- _What to work on_
Take the data below and copy exactly the lines starting at the one with "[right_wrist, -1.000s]" and finishing at the one with "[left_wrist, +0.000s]", both included.

++++ Given entries ++++

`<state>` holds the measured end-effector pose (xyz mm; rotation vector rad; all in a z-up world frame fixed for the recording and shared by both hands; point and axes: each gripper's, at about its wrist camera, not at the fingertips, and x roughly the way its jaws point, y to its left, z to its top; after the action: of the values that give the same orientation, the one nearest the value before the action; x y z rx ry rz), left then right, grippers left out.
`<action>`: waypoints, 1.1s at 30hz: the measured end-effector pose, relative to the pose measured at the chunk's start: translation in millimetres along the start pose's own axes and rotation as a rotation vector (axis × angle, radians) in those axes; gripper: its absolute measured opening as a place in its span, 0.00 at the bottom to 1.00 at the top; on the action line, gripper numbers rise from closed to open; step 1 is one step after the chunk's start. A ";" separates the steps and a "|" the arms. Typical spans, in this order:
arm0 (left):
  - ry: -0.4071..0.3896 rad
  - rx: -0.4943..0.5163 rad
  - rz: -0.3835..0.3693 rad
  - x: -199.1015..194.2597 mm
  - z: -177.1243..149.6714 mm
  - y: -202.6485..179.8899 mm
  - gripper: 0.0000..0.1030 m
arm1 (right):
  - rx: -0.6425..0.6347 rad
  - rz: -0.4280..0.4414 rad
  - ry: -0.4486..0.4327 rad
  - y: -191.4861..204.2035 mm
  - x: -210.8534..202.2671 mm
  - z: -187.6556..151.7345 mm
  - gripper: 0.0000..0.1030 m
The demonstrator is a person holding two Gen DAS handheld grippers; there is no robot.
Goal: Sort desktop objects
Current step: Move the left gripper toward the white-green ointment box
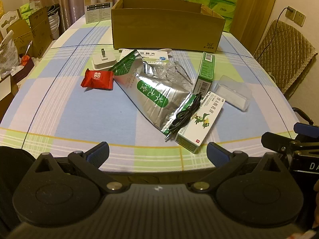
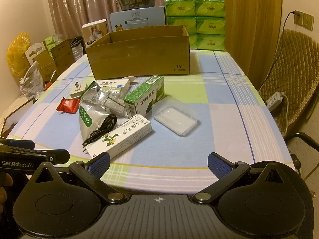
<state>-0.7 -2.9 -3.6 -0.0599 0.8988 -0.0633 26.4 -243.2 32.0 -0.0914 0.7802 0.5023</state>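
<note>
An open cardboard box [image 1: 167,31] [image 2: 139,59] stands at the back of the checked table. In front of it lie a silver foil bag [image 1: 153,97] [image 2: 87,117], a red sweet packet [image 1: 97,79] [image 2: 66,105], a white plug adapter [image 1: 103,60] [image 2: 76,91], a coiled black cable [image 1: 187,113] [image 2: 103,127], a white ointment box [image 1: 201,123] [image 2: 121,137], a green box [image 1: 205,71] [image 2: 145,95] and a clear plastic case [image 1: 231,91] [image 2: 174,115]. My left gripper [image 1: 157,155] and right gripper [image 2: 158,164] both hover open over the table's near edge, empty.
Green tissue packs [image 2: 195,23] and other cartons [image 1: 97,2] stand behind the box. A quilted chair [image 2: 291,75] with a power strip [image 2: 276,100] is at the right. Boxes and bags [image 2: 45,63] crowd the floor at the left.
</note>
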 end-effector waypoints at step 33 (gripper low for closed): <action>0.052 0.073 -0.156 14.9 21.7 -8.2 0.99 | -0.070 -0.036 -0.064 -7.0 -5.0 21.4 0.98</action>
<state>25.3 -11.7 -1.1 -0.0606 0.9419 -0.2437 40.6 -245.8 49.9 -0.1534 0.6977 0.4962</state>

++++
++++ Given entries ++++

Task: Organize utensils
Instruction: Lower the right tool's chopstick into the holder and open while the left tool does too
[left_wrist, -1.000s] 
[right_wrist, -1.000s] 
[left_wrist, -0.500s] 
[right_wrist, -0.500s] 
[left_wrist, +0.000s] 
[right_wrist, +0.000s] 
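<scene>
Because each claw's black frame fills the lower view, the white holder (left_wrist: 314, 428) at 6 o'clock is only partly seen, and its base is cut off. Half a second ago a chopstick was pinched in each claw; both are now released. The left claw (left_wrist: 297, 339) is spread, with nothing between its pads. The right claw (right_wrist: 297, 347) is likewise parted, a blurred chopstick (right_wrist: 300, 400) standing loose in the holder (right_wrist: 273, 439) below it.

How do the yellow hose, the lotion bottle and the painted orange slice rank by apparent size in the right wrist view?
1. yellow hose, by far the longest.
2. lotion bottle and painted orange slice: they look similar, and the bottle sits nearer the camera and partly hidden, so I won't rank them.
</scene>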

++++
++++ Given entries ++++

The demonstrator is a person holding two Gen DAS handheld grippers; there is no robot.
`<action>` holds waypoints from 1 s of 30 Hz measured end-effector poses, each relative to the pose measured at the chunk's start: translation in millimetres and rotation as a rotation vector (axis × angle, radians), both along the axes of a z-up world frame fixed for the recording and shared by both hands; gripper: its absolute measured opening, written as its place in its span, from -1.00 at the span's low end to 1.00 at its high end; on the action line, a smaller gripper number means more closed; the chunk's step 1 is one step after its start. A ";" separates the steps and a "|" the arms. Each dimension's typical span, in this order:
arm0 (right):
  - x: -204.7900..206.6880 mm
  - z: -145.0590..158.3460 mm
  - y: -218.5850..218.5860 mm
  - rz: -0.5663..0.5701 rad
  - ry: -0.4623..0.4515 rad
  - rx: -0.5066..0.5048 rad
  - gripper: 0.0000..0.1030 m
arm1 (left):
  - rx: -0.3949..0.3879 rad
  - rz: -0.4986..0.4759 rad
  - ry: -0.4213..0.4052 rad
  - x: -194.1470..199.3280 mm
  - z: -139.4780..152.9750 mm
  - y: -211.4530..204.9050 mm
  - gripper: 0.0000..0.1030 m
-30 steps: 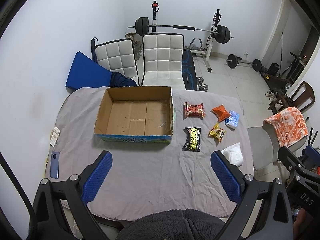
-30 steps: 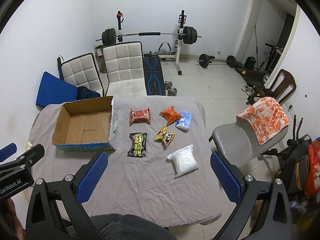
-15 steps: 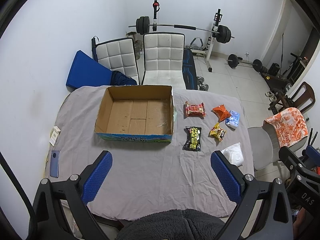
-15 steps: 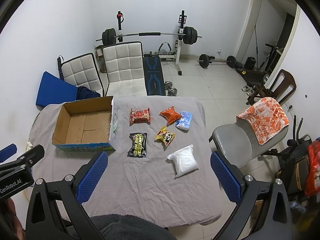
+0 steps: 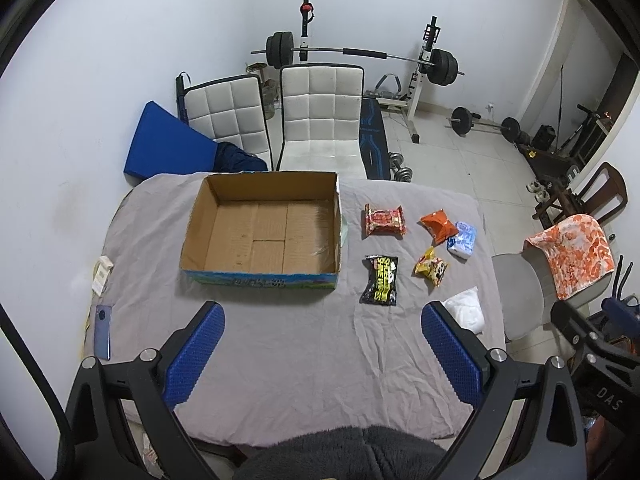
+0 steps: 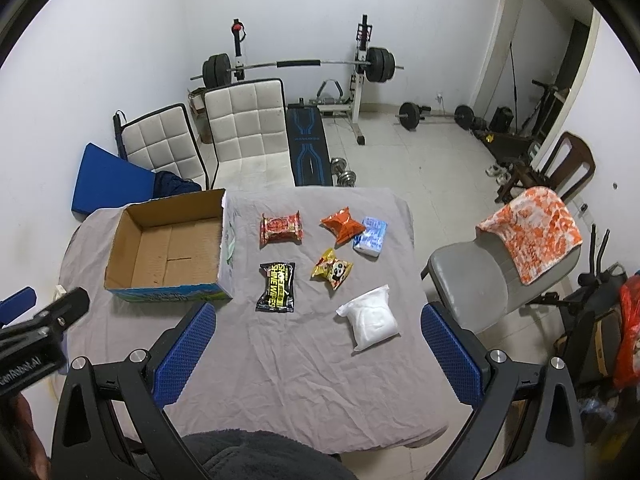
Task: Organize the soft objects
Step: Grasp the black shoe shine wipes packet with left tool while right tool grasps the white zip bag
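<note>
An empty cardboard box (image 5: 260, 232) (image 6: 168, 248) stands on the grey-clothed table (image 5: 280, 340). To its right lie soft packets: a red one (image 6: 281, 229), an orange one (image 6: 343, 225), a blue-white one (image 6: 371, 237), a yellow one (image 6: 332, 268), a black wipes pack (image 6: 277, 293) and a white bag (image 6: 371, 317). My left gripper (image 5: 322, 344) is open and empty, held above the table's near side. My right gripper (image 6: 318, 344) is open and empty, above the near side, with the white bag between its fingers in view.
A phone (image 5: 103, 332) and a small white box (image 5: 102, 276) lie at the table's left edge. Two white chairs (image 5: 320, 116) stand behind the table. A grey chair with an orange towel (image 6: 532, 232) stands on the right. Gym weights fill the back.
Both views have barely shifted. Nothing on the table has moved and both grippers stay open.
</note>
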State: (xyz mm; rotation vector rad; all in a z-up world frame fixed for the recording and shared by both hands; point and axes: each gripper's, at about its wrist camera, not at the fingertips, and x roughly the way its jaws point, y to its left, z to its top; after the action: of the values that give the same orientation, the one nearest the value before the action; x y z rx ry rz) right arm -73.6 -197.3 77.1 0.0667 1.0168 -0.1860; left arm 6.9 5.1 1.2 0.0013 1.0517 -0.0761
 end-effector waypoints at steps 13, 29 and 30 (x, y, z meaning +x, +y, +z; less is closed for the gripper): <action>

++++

- _Answer box_
[right_wrist, -1.000s] 
[left_wrist, -0.500s] 
[right_wrist, -0.500s] 
[left_wrist, +0.000s] 

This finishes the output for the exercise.